De vez en cuando compro una postal y la envío a un amigo, a un pariente, con mis mejores recuerdos. El trabajo de escribir a mano y pegar un sello se ha convertido en algo exótico y extraño, y eso que la goma del sello ya no tiene que humedecerse con la lengua, sino que es autoadhesivo, porque los tiempos adelantan que es una barbaridad. Sí, adelantan, cambian... Imagínense que a mí me dieron una vez el pésame por Twitter, y no digo más. Todavía no salgo de mi asombro. ¡El pésame! ¡Por Twitter! En fin... ¿Qué quería decir? Ah, sí, las postales. Tarde o temprano, decía, uno tropieza con una postal de la Sagrada Familia. Seguro que habrán visto alguna, seguro que sí, pero ¿se han fijado en ella? Respondan, pues: ¿dónde están las grúas? ¿Eh? ¿Dónde?

Desde la ventana de casa veo cada día la Sagrada Familia, toda llena de grúas y andamios. En las postales antiguas, esas máquinas desaparecían gracias a la magia del aerógrafo, como los disidentes en una enciclopedia soviética, en la que aparecían y desaparecían los ministros de Lenin y Stalin; en las postales más modernas, el fotochop (pronúnciese «photoshop») es el encargado del milagro.

Las grúas son borradas de las postales como si fueran apéndices vergonzosos, pero ¡son bien dignas! Sin ellas no habría ni templo ni nada. Creo que, ahora mismo, una de ellas es la grúa más alta de España. Si no, la segunda. En todo caso, llega muy arriba, y eso tiene su mérito, caramba. Además, hay que verlas trabajar y reposar, todas apuntando al mismo lugar cuando flotan al pairo, a merced del viento, como gigantescas veletas, como aves zancudas de largos picos que descansan al anochecer.

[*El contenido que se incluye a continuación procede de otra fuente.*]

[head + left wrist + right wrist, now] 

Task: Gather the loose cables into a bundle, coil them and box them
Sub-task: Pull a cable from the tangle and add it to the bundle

Esta poesía es sistemáticamente borrada de las postales, insisto, con premeditación y alevosía. Piensen en el pobre encargado de la grúa y véanlo yendo a trabajar cada mañana, mirando hacia arriba. ¿Cuántos escalones sube y baja cada día? Sin ascensor, además. ¡Quién sabe! Llevará consigo la comida y la merienda supongo, y no sé qué hará si le viene un pis, algo que me tiene intrigado desde hace mucho tiempo. Pues, desde ahí arriba, con Barcelona a sus pies, ¿qué pensará de esta discriminación, de este olvido sistemático y voluntario de su duro trabajo?

Ajenos a los sentimientos del gruísta, los arquitectos amenazan con terminar el templo en dieciocho años, quizá en menos tiempo. Los vecinos que viven en la calle Mallorca, justo enfrente del templo y encima de las tiendas de «souvenirs», temen el día cada vez más próximo en que la Gran Mona de Pascua se convierta en Godzilla, cruce la calle Mallorca y pida para sí una plaza para mayor gloria de su fachada. Ese día pintarán bastos para los vecinos que digo. Ahora mismo hay que verlos al salir de casa, mirando hacia lo alto, con cara de susto. «Ay, que se acaba», exclaman, en voz bajita y melindrosa.

Pero de esto no se habla, no demasiado. Los encargados de ponerle la guinda al pastel no entran en esta clase de detalles. Primero, porque a estas alturas ya están improvisando y pasándose por el forro las instrucciones de Gaudí, mientras levantan un monumento como les sale de las narices. Porque, ojo, lo del túnel de la calle Mallorca o lo del ascensor de cristal de la torre de Jesús no sé si sale en los planos originales. Segundo, porque es meterse en una batalla complicada con los vecinos, de derechos y compensaciones, donde alguien podría preguntar por el permiso de obras o por los millones de beneficios anuales que se dejan los turistas y que se lleva el arzobispado. Por si acaso, borran las grúas de las postales, para disimular. ¿Obras? ¿Qué obras? ¿Usted ve las grúas? ¡Yo no!

Pero el operario de la grúa, cada mañana, se planta al pie de la máquina y escalón a escalón sube los ciento no sé cuántos metros que tendrá ahora eso. Y nadie le reconoce el mérito. Es un poco como todos nosotros, una metáfora.